We're playing Virtua Tennis, waiting for our turn at Midtown Madness.
Trevor and I are on the same team now. Hes been oversteering
all night even though I explain he just needs to move the wheel
a little.
"Duh, I know how to use a steering wheel," he says. But
he keeps running into buildings. Sometimes he inadvertently gets
in the way of the other drivers.
"Well, you can't have traffic in Midtown Madness," I
say, easily returning Trevor's gentle lob. "That's one of the
best things about the single player game, the way you have to move
among all the cars. But it's a ghost town in multiplayer."

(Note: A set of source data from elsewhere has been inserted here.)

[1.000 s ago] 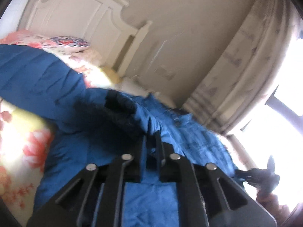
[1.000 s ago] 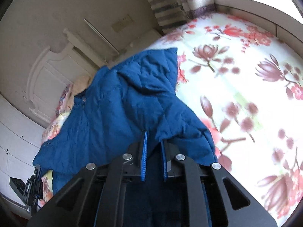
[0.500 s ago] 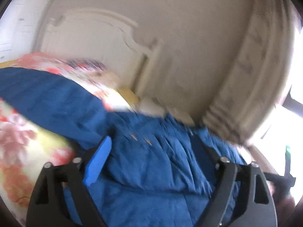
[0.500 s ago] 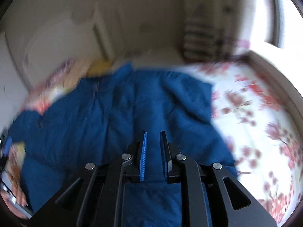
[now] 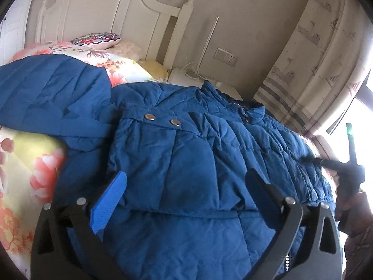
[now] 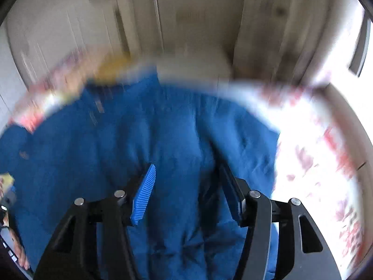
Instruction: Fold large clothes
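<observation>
One blue quilted coat [image 5: 198, 144] lies spread on the floral bedspread [image 5: 28, 158], its collar end toward the white headboard [image 5: 105, 14] and its length running away from that headboard, with two metal snaps [image 5: 160, 119] on a flap. Two grippers hover over it: the left gripper [image 5: 186, 186] spreading wide, the right gripper [image 6: 186, 182] part-way apart and widening, neither pinching cloth.
</observation>
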Motion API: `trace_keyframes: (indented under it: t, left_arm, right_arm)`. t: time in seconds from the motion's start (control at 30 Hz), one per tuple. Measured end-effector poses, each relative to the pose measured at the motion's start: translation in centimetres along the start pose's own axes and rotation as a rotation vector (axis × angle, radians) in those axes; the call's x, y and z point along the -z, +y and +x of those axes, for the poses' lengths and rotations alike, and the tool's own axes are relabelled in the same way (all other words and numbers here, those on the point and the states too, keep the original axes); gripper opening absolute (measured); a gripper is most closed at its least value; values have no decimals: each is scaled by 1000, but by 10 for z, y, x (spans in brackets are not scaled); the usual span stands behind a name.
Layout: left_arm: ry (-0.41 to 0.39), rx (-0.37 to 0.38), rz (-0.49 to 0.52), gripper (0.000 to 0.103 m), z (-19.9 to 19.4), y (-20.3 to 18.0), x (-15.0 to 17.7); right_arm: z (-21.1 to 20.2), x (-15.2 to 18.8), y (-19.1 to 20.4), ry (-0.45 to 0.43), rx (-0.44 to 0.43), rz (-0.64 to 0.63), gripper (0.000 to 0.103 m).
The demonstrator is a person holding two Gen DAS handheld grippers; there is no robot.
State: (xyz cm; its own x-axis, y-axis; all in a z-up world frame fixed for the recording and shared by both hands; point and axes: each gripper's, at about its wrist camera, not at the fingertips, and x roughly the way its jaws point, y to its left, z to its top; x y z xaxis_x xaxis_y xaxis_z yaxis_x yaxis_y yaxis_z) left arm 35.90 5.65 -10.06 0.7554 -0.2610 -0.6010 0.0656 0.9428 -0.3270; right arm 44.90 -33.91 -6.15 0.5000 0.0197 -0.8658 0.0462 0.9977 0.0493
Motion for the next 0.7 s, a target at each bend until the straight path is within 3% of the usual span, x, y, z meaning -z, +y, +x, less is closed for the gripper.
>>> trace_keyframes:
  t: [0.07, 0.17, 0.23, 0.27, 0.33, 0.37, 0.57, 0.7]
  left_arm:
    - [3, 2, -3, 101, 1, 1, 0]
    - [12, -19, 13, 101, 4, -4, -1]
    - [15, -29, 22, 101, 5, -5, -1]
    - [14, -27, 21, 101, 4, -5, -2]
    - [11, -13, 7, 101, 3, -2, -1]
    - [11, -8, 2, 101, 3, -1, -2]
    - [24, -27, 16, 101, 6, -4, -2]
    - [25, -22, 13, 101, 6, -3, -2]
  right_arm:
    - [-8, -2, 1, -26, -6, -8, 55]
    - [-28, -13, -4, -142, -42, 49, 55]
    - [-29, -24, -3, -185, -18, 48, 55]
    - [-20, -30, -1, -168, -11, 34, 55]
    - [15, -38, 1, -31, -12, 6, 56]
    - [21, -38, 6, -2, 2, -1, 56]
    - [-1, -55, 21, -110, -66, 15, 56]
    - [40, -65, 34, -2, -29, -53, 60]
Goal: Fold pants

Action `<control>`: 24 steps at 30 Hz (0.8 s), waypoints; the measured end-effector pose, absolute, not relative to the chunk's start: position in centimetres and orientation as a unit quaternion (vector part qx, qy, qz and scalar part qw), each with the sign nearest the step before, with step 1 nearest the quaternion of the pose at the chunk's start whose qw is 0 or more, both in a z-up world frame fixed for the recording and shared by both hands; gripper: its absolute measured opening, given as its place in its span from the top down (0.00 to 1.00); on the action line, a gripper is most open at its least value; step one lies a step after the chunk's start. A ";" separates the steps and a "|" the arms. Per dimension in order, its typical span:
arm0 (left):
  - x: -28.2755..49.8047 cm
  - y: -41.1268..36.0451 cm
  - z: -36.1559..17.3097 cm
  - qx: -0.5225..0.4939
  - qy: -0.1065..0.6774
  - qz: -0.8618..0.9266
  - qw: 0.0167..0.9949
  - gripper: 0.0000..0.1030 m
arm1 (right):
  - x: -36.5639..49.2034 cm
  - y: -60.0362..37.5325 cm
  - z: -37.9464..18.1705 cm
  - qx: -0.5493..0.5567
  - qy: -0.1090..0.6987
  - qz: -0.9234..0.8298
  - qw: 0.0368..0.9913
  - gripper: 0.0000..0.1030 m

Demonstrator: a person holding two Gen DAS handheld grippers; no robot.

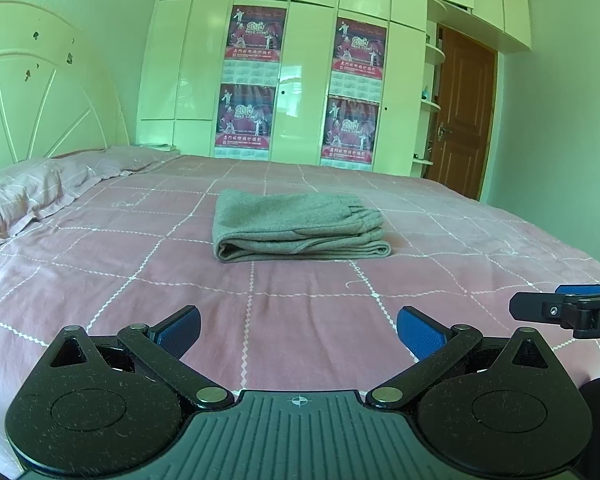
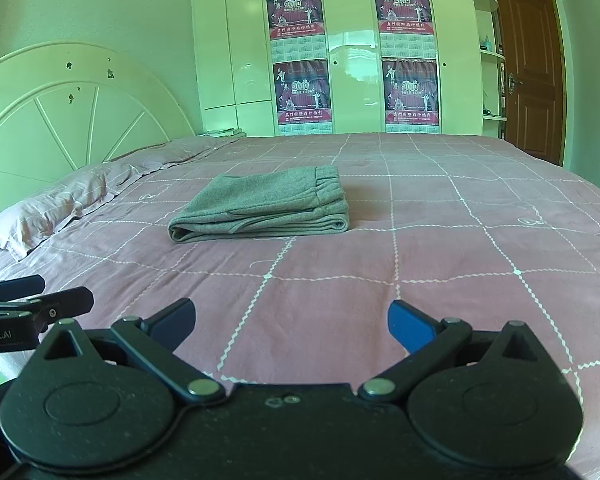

"No it isn't. There are peds all over the place. They're like
locusts."
"Well, but they're just graphics. You can't hit them. The
pedestrians don't have any effect on gameplay."
"What do you mean you can't hit them?" Trevor asks, hitting
the ball in a slow high arc.
"You can't hit them. Microsoft made the game that way,"
I smash the ball into his side of the court, "They always jump
out of the way at the last second."
"Damn. Are you serious?"
"Yeah." It occurs to me that maybe Trevor wasn't driving
into buildings because he was having trouble with the steering wheel.
"At least it's easier to drive in Midtown Madness, Trevor
says. You get banged up in Carmageddon and you're screwed."
"The physics are a lot better in Carmageddon. Midtown Madness
isn't very realistic. There's no real reason not to run into stuff."
I'm waiting on my side of the court, jiggling left and right.
"I don't know. That one time we played Carmageddon, you could
drive off a cliff and not take any damage when you landed. But whack
a curb the wrong way and you lose serious health."
Trevor's right. For all its wonderful collision detection, the
latest Carmageddon has some really screwy rules about when you take
damage and how much you get hurt. The graphics in the series have
gotten better, but it's wonderful physics and gameplay have never
quite lived up to the first game.
"Besides," Trevor adds, "No one cares about physics.
Look at them." He jerks a thumb at Mike and the new guy plowing
through London with impunity, their cars bouncing over obstacles
like rampaging pinballs. "Physics is a dead art. Trespasser
killed physics. Realism is dead. We just want to play games."
Trevor stares at the screen.
"It's your serve," I tell him.
"It is?"
"Yeah, you're on the bottom."
"Oh, I've been thinking I was the guy on top the whole time.
Man, Virtua Tennis is pretty complicated for such a simple game."